Transforming a company from a small business into a large enterprise requires a certain level of comfort with the idea of change and it can be difficult to keep emotion out of decisions.
According to David Henderson the CEO of ROCG Asia Pacific, the local branch of a global accounting and business advisory firm, and founder of CashMAXforecaster.com, a website that distils big-business modelling into a real-time analysis dashboard, SMEs are hindering their growth in three major ways: emotional decision making, lack of attention to detail and business as-a-hobby mentality.
Having worked with SME’s over the last 20 years, Henderson has come across these problem areas regularly and consistently, and says they can be easily fixed with focus and goal setting.
Here are the three major areas that businesses fail in, and how to make sure your SME doesn’t make the same mistakes.
1. Lack of attention:
“Because business owners are busy round the clock, and often wear many hats, they get caught up in the day to day operational things. The strategy that matters most to the future of their business do not get attended too until it is too late in the process.”
SMEs must effectively manage “the minutiae of working out the hours and variables required to meet success criteria, such as calculating the benefit of what adding five trading-hours each week could mean to the business.”
In order to avoid this Henderson says focus is the key.

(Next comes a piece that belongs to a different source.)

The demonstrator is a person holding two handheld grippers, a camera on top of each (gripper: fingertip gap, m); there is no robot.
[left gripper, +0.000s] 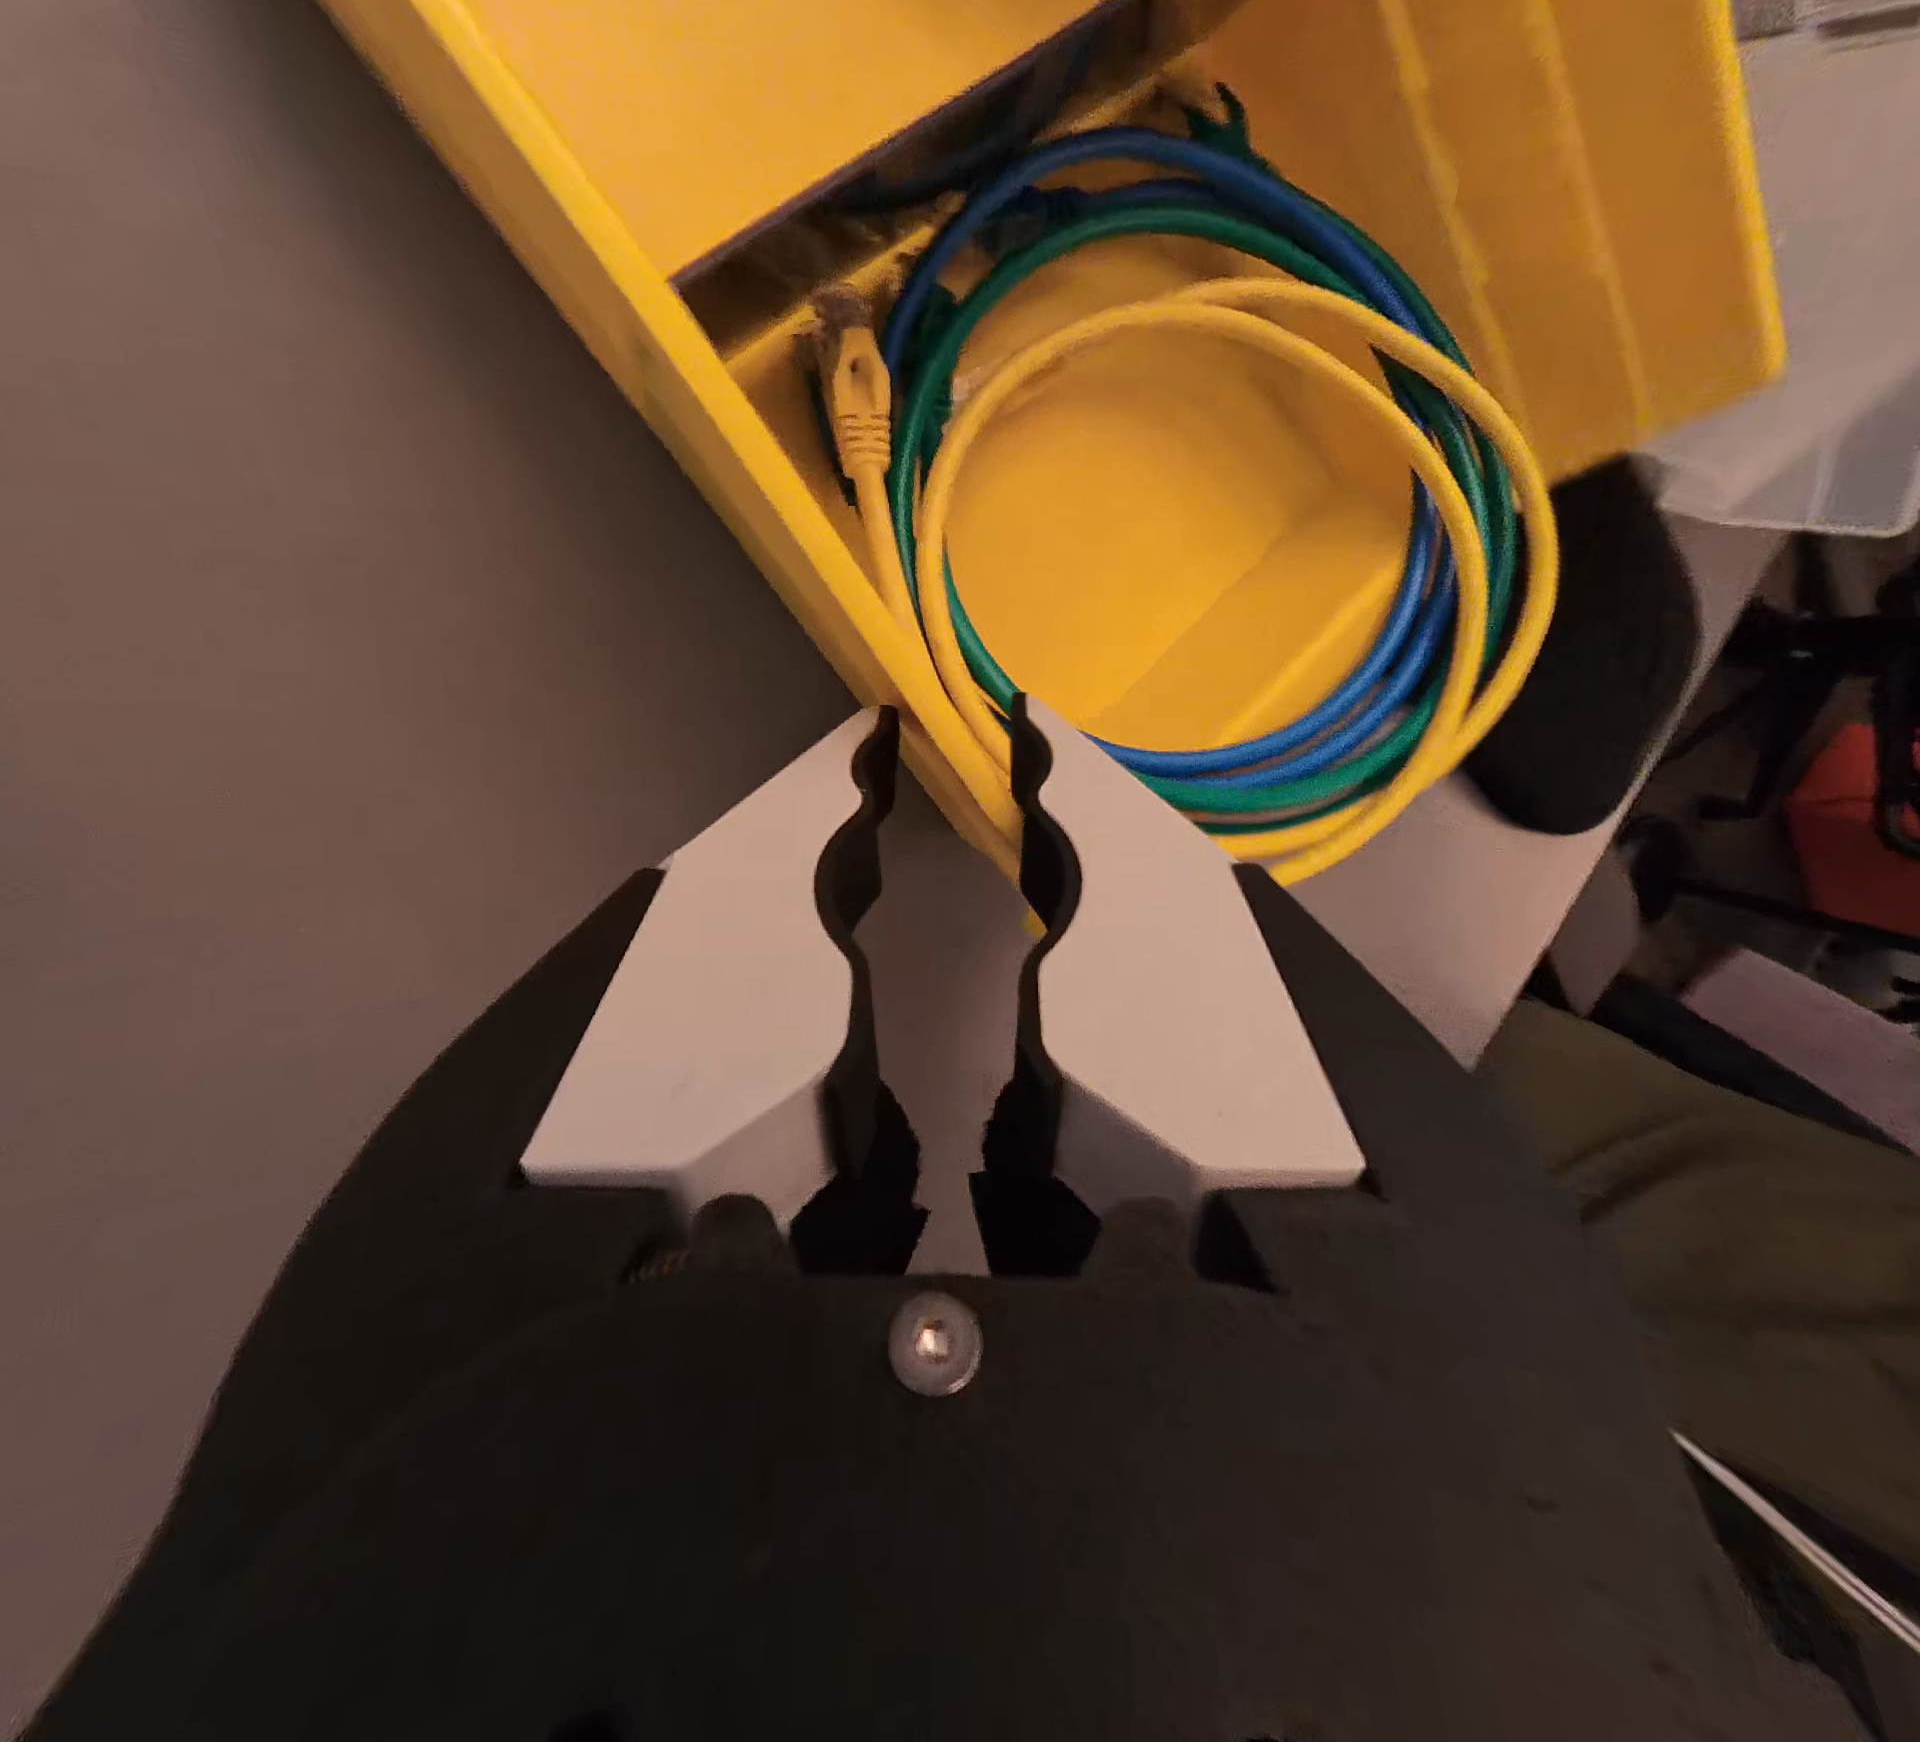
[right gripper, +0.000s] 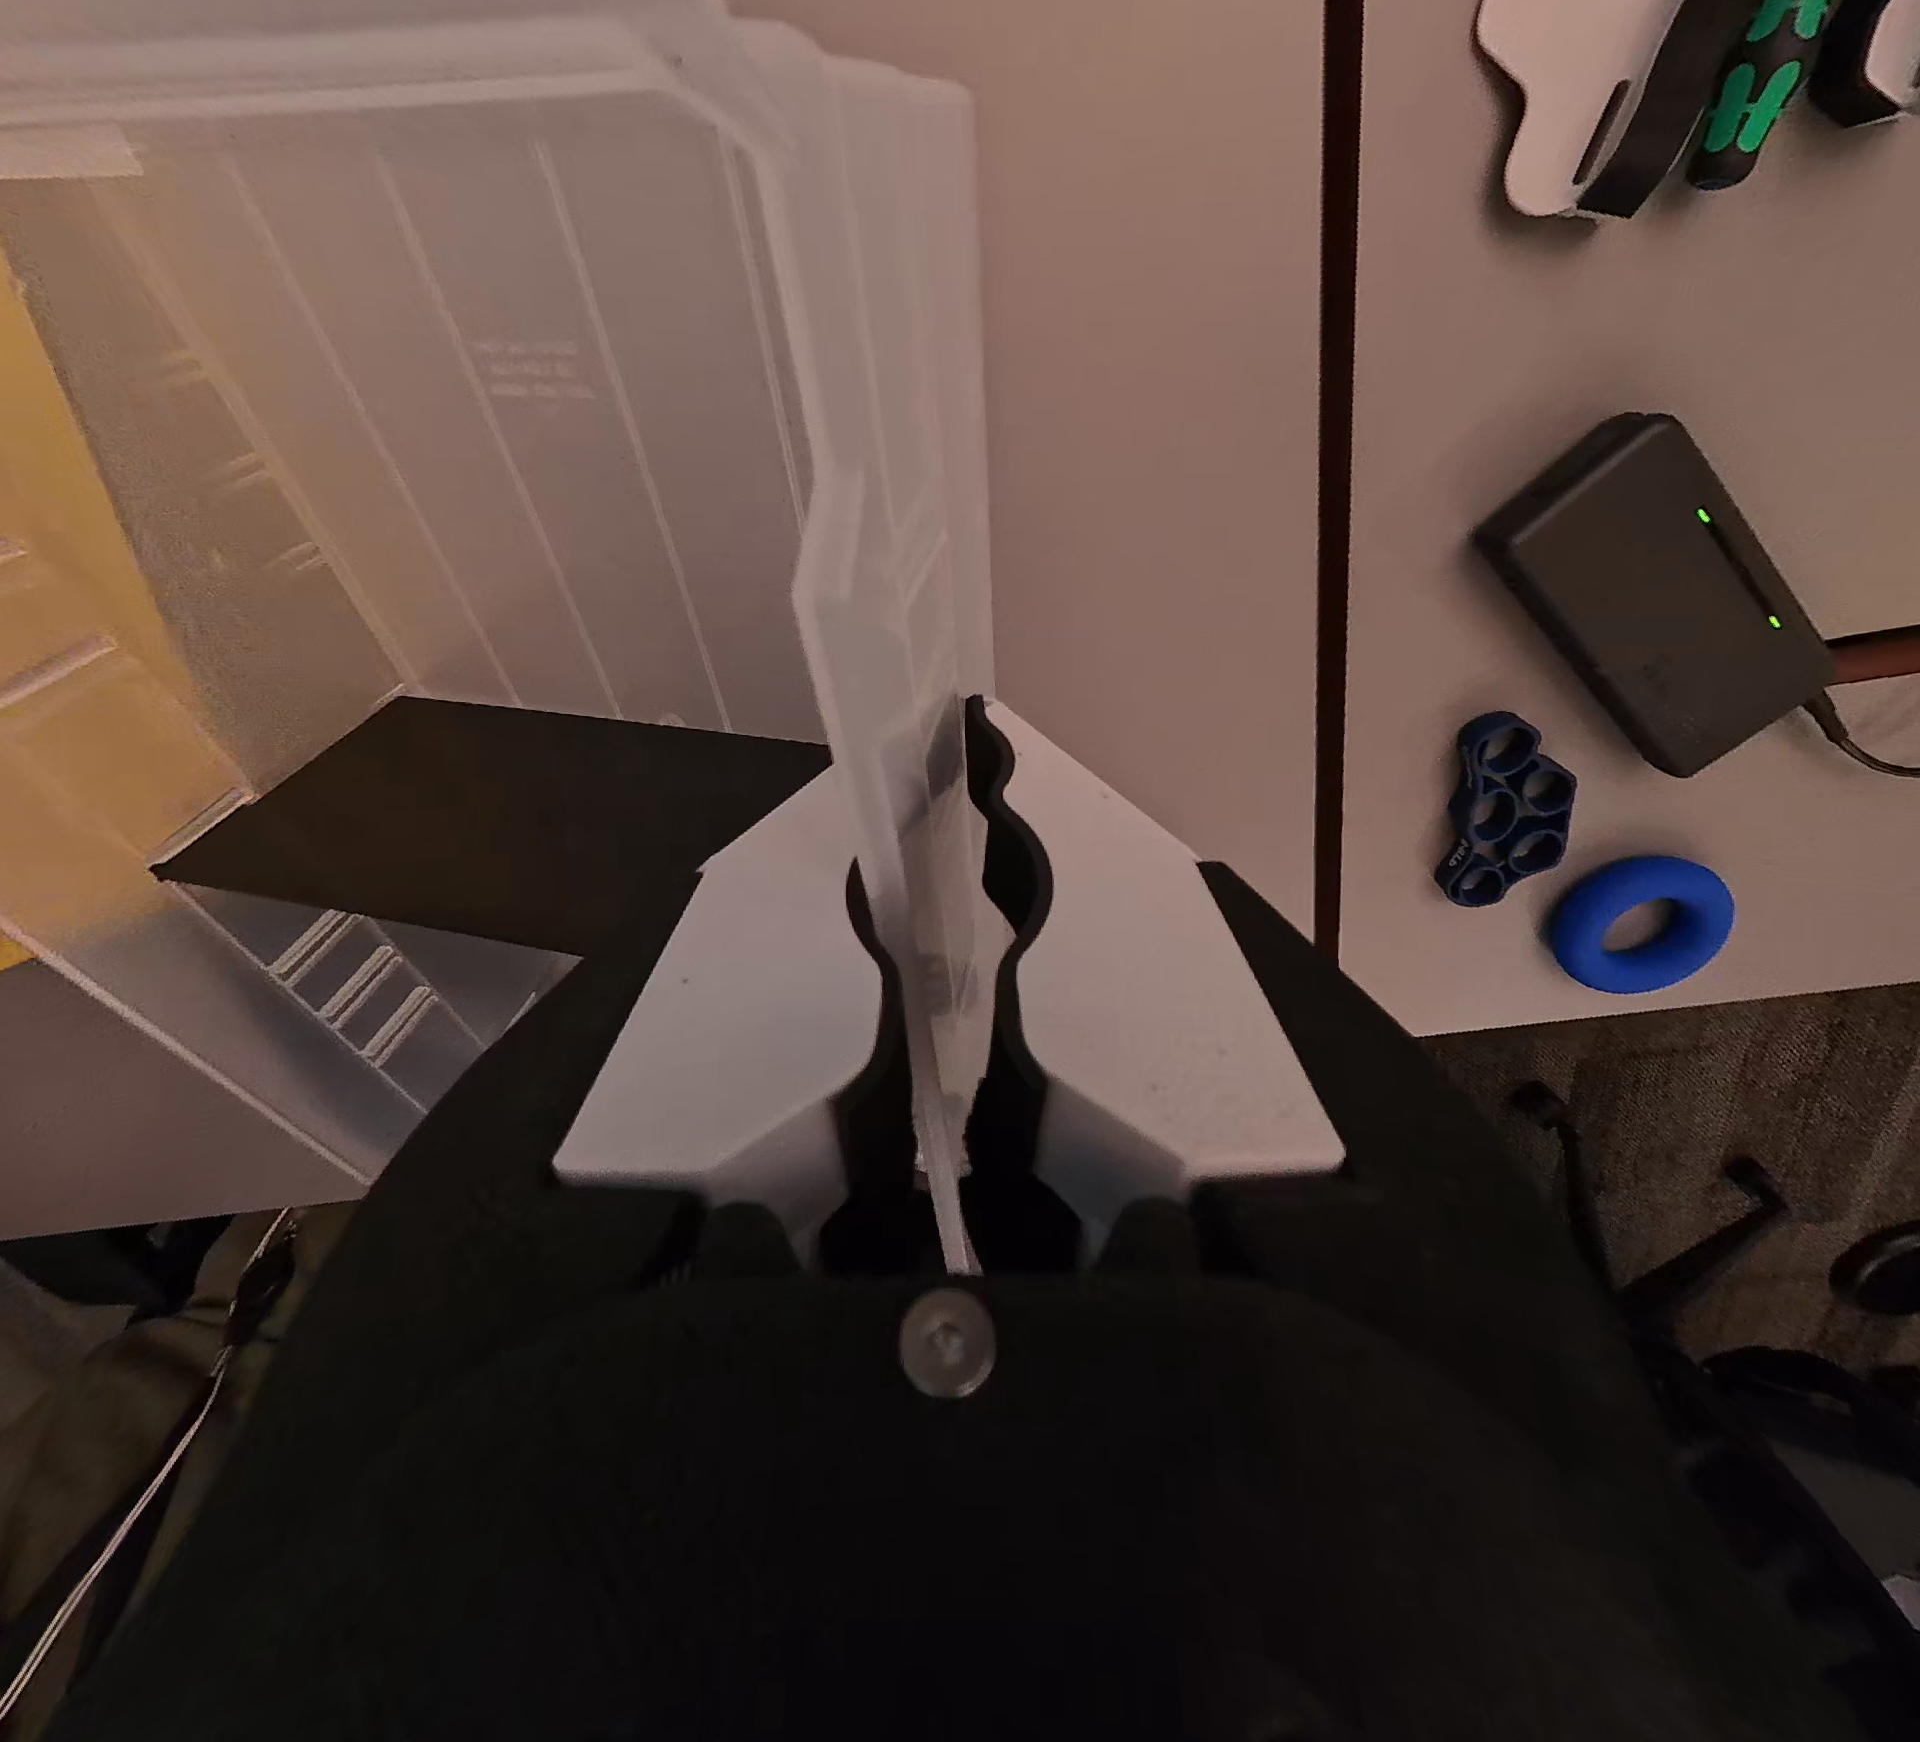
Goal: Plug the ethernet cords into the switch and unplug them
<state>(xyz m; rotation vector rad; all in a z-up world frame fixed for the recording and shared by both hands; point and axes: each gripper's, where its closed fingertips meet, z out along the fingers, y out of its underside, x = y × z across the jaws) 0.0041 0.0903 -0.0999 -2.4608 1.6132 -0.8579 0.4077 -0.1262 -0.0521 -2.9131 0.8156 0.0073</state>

SME owners “need to ask some hard questions of themselves. What do I want to achieve, why do I want to achieve it; what do I have to do to achieve it?”
Objectives need to be kept at the forefront of mind and broken down into a simple step-by-step plan. He suggests business owners should find themselves a mentor to be the sounding board for this business model.
“Someone outside the business who keeps you accountable and says, ‘what have you done to move towards that goal and what has stopped you from doing so’ and then importantly – ‘what do we need to change to keep moving in the right direction?’” Dedicating time for this to happen can be critical to a business’ success.
2. Emotional decision making:
“Emotional pricing often sees owners base their price and service structures on gut-feel without considering where they sit in the marketplace,” Henderson says. “Because of this close attachment their business decisions are intertwined with their public standing and the perceptions of peers and family.”
He refers to the classic example when business owners keep a non-performing team member on longer than they should, because they want to give them another chance. “Similarly with product line on non-revenue making services and activities, they’ll hang on longer because in their eyes changing or closing a product line is in akin to failure.”
Henderson suggests reviewing where your business is at and what needs to be updated.
“Constantly think about the business and what is changing in your market. Set time aside for considering everything about the business.” And if someone is holding you back, cut them loose.
3. Business as a hobby:
Henderson says SME owners can often spread themselves over the business too thinly.
“They look at it like a hobby – without financials and cashflow as a primary goal. There is a bit of a ‘let’s play with it’ mentality.” He says time can be taken up with non-revenue focussed activities, prioritising parts of the business that they enjoy without achieving any real value.
Instead, stand back and see the business as an entity that must perform for profit. Don’t rope in friends and family, ensure recruiting and training is good and compliance is spot on.
“These things often just evolve of their own accord as there isn’t a driver or a ‘boss’ to be accountable to. Issues go unnoticed often until there is a crisis or the owners realises business isn’t growing or moving forward.”
Henderson says at the end of the day SME owners must not be a perfectionists. Make sure your goals are realistic. He says “if you set an unrealistic goal you are setting yourself up for failure.”